After counting the lines below that hold the word "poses", reply with the count and nothing else.

Data records:
——

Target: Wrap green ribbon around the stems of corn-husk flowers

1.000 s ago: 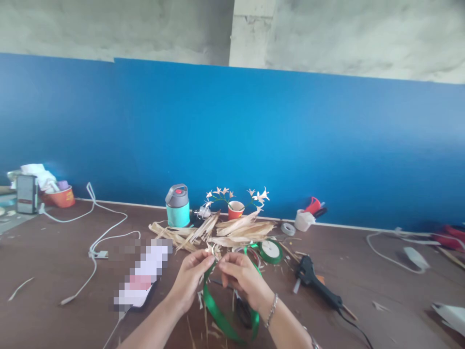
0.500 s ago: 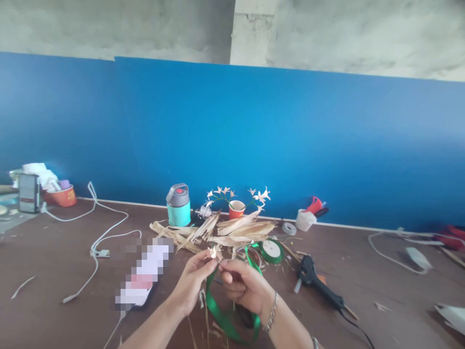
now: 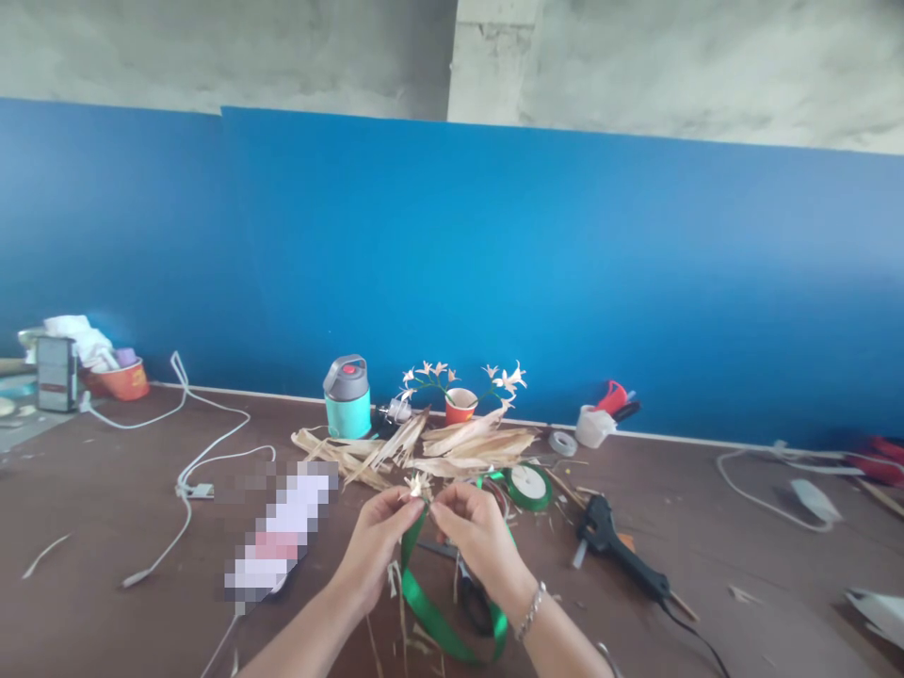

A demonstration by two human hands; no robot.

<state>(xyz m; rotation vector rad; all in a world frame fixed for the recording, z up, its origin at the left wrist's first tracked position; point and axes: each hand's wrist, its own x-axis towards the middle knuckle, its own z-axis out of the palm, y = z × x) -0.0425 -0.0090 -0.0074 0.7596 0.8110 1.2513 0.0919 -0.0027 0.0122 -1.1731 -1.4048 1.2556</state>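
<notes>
My left hand (image 3: 381,537) pinches a small pale artificial flower (image 3: 418,485) between thumb and fingertips, its petals upward. Against the flower's base my right hand (image 3: 476,537) is closed in a pinch on a green ribbon (image 3: 430,617); the exact contact is partly hidden by the fingers. This ribbon hangs in a loop below the hands and passes behind my right wrist toward its spool (image 3: 528,487). Under the right hand lie dark-handled scissors (image 3: 475,603), partly covered. Dried corn husks (image 3: 480,443) are spread beyond the hands.
A paper cup (image 3: 460,407) holds finished flower stems at the back, beside a turquoise flask (image 3: 347,410). On the right lie a glue gun (image 3: 621,551), a tape roll (image 3: 563,443) and a white container (image 3: 593,427). A phone (image 3: 282,537) and white cables (image 3: 187,471) are on the left.
My right hand has turned and its fingertips have risen to the flower's base, uncovering more of the scissors. The flower has tilted slightly; my left hand stays nearly in place.
</notes>
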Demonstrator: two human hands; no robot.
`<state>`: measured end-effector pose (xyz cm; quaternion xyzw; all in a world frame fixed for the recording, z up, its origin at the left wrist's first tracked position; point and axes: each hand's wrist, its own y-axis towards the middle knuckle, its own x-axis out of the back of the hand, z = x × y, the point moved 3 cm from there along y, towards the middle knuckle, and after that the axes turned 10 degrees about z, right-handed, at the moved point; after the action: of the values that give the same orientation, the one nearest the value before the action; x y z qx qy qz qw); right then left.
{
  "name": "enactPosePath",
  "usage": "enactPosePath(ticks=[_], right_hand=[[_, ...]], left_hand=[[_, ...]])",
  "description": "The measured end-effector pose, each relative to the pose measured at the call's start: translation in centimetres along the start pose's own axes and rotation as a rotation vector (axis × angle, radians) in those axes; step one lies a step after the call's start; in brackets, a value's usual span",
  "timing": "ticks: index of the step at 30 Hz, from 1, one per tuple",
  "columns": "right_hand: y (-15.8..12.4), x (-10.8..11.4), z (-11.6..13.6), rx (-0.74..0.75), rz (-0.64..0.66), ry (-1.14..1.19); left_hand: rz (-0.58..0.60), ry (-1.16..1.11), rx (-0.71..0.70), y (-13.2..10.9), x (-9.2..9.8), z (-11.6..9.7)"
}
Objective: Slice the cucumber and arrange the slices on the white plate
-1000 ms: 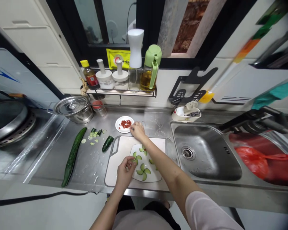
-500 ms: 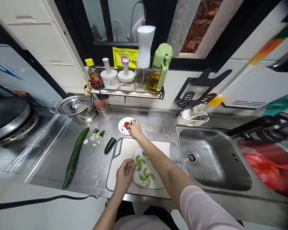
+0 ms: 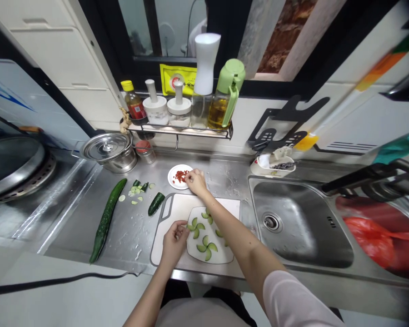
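Note:
My right hand reaches to the right rim of a small white plate holding small red pieces. Its fingertips are pinched together; whatever is between them is too small to make out. At the left edge of a white serving plate, my left hand has its fingers loosely curled, thumb and index finger apart, and nothing visible in it. Crescent cucumber slices lie in pinwheel groups on the serving plate, which rests on a cutting board. My right forearm hides part of both.
A whole cucumber, a cucumber piece and cucumber scraps lie on the left counter. Behind are a lidded pot and a condiment rack. To the right is a sink.
My right hand has shifted slightly right and its fingertips have drawn back from the red pieces toward the plate's rim. My left hand stays beside the serving plate. The view has shifted slightly.

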<state>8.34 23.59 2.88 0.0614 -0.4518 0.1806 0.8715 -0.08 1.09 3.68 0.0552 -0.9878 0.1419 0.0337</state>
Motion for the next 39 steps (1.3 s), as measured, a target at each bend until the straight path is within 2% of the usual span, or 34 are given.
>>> enactPosePath(ticks=[3, 7, 13, 19, 27, 32, 39], right_hand=[[-3.0, 1.3, -0.6, 0.032, -0.05, 0.061], [-8.9, 2.2, -1.4, 0.066, -0.088, 0.083], [-18.0, 2.5, -3.1, 0.004, -0.124, 0.197], [-23.7, 1.9, -3.8, -0.028, -0.119, 0.149], [-26.4, -0.2, -2.8, -0.02, -0.023, 0.014], [-26.7, -1.1, -2.6, -0.039, 0.033, -0.028], [-26.5, -1.6, -2.4, -0.023, 0.053, -0.079]], left_hand=[[-0.01, -0.014, -0.015, 0.5, -0.1, -0.2], [-0.008, -0.002, -0.051, 0.8, 0.0, -0.4], [0.0, 0.082, -0.085, 0.5, 0.5, -0.5], [0.045, 0.189, -0.085, -0.3, 0.2, 0.1], [0.178, 0.518, -0.074, -1.0, -1.1, 0.3], [0.238, 0.705, -0.075, -1.3, -1.9, 0.1], [0.288, 0.835, -0.074, -1.8, -3.1, 0.2]])
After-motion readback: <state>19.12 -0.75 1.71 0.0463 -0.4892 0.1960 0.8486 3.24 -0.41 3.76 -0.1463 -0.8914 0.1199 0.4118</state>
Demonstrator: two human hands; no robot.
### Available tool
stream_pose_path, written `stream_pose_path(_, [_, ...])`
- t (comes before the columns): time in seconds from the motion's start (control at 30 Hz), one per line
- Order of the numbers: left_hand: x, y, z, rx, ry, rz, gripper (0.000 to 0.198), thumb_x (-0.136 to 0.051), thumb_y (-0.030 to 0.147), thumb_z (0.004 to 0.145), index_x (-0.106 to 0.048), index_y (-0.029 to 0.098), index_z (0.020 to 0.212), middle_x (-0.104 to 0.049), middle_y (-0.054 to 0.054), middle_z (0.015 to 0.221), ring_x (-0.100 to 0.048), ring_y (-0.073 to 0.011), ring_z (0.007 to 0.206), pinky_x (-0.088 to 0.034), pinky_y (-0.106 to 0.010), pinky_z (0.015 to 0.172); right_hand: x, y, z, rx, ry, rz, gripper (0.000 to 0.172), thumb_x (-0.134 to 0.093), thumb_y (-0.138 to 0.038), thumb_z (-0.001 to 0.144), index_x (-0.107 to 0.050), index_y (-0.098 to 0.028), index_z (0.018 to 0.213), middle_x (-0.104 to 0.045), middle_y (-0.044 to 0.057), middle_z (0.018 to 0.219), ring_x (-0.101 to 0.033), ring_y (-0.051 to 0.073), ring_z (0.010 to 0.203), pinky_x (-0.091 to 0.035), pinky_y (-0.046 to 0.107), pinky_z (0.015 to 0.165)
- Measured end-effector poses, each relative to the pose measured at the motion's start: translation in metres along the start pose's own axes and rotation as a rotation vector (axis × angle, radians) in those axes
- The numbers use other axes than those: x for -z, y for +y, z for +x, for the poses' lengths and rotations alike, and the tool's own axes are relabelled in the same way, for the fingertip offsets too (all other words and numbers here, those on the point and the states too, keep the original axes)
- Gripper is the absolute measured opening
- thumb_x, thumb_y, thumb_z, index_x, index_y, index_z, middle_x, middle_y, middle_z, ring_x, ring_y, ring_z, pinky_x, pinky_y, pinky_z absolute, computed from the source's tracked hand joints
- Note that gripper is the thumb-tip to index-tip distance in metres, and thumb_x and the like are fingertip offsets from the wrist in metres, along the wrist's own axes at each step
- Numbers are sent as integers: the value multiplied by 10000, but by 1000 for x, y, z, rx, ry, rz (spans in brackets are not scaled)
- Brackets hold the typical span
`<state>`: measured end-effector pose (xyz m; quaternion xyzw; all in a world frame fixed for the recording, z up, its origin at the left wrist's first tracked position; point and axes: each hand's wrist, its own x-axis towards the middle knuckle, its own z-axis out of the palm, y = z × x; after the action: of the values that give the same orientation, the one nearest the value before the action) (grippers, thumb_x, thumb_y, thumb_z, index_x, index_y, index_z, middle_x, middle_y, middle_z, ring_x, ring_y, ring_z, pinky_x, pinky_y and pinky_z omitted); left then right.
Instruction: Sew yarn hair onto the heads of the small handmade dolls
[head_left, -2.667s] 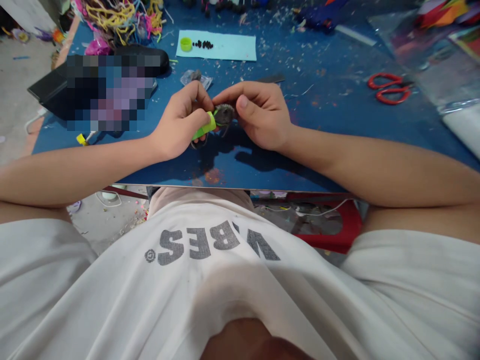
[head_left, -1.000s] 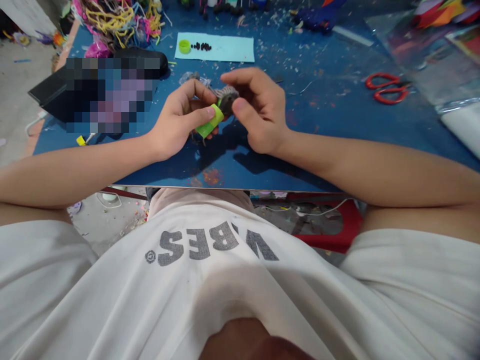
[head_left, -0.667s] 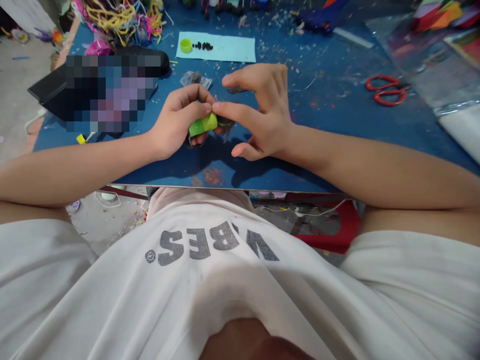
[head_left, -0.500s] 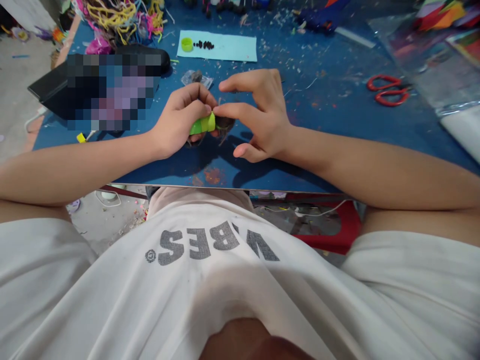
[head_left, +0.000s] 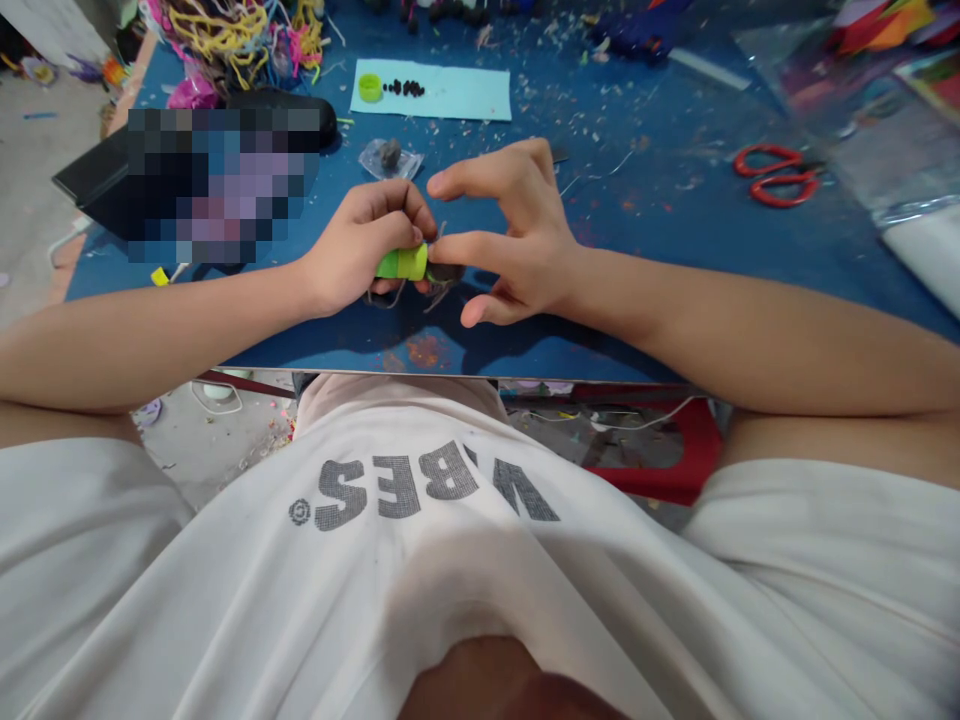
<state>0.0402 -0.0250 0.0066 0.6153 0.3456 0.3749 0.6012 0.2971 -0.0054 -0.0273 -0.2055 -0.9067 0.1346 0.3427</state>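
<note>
On a scrap-littered blue table [head_left: 675,220], red scissors [head_left: 780,175] are seen well apart, a small plastic bag [head_left: 390,157] just beyond. A smooth green tube [head_left: 401,263] is gripped by the closed left hand [head_left: 360,255]. The fuzzy dark piece [head_left: 444,272] at its end is touched by one fingertip of the right hand [head_left: 517,235], whose other fingers are spread.

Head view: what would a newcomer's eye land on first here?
The two bare hands meeting mid-table: the left hand grips a bright green tube, and a fingertip of the right hand touches a dark fuzzy piece at its end. To the right lie red scissors on the littered blue table, and a tangle of coloured pipe cleaners sits at the far left corner.
</note>
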Motion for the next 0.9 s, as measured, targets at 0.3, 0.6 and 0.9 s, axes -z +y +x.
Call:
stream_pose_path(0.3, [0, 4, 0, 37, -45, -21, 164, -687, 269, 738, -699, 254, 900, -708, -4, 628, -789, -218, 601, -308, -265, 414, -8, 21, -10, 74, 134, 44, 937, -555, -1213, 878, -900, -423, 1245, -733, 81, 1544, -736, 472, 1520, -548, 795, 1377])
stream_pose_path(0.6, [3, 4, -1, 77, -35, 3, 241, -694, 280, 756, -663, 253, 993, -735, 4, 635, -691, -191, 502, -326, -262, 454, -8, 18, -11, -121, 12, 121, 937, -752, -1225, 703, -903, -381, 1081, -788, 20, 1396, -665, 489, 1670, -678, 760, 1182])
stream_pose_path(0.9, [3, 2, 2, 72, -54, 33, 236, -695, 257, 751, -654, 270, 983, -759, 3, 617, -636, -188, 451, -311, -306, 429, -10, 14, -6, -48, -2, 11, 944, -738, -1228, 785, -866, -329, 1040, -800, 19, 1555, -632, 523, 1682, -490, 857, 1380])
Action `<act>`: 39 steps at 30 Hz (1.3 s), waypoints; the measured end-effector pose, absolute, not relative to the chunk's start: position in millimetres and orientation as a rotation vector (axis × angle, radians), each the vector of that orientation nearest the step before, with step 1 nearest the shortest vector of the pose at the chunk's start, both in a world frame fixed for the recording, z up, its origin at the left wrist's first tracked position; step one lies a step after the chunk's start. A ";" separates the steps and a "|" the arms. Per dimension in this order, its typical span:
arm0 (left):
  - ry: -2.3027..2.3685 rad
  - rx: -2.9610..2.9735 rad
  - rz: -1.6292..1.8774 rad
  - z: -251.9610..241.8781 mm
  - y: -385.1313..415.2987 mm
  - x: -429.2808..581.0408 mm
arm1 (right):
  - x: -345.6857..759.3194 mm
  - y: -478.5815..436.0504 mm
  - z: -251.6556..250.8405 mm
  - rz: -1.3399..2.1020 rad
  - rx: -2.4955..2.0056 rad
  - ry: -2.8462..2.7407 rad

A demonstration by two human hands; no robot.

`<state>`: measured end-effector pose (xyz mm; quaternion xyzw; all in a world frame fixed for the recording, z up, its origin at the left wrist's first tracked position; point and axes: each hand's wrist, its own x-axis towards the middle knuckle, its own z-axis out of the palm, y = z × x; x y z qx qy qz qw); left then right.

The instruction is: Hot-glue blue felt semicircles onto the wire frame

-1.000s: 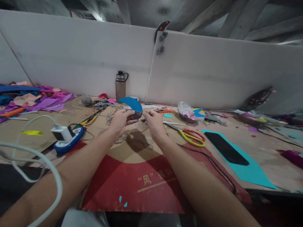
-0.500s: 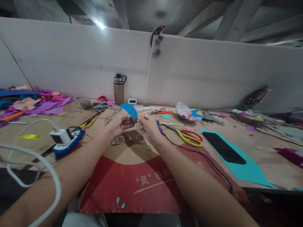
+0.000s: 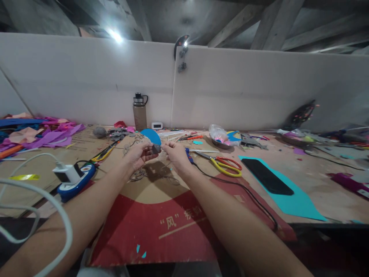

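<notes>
A thin, round-edged blue piece (image 3: 152,137) with a dark grey lower part (image 3: 156,149) is held up above the cardboard. My left hand (image 3: 140,157) is closed on its left and lower side. Close by on the right, my right hand (image 3: 176,157) has thumb and forefinger pinched together at the grey part's edge. Whatever lies between those fingertips is too small to make out. Thin, tangled cord (image 3: 138,175) rests on the cardboard beneath the hands.
Scissors (image 3: 227,166) and a blue-handled tool (image 3: 189,156) with a black cable lie to the right. Further right, a black phone (image 3: 266,176) rests on turquoise sheet (image 3: 307,206). A power strip (image 3: 76,182) sits left. Behind stands a bottle (image 3: 140,115).
The view has shifted slightly, so most things appear a little further left. Both hands keep nearly the same pose around the blue and grey piece.
</notes>
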<state>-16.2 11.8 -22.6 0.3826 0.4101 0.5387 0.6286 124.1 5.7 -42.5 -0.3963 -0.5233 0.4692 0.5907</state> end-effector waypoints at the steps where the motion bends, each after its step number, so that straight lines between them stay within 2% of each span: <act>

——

## [EXERCISE RESULT]
2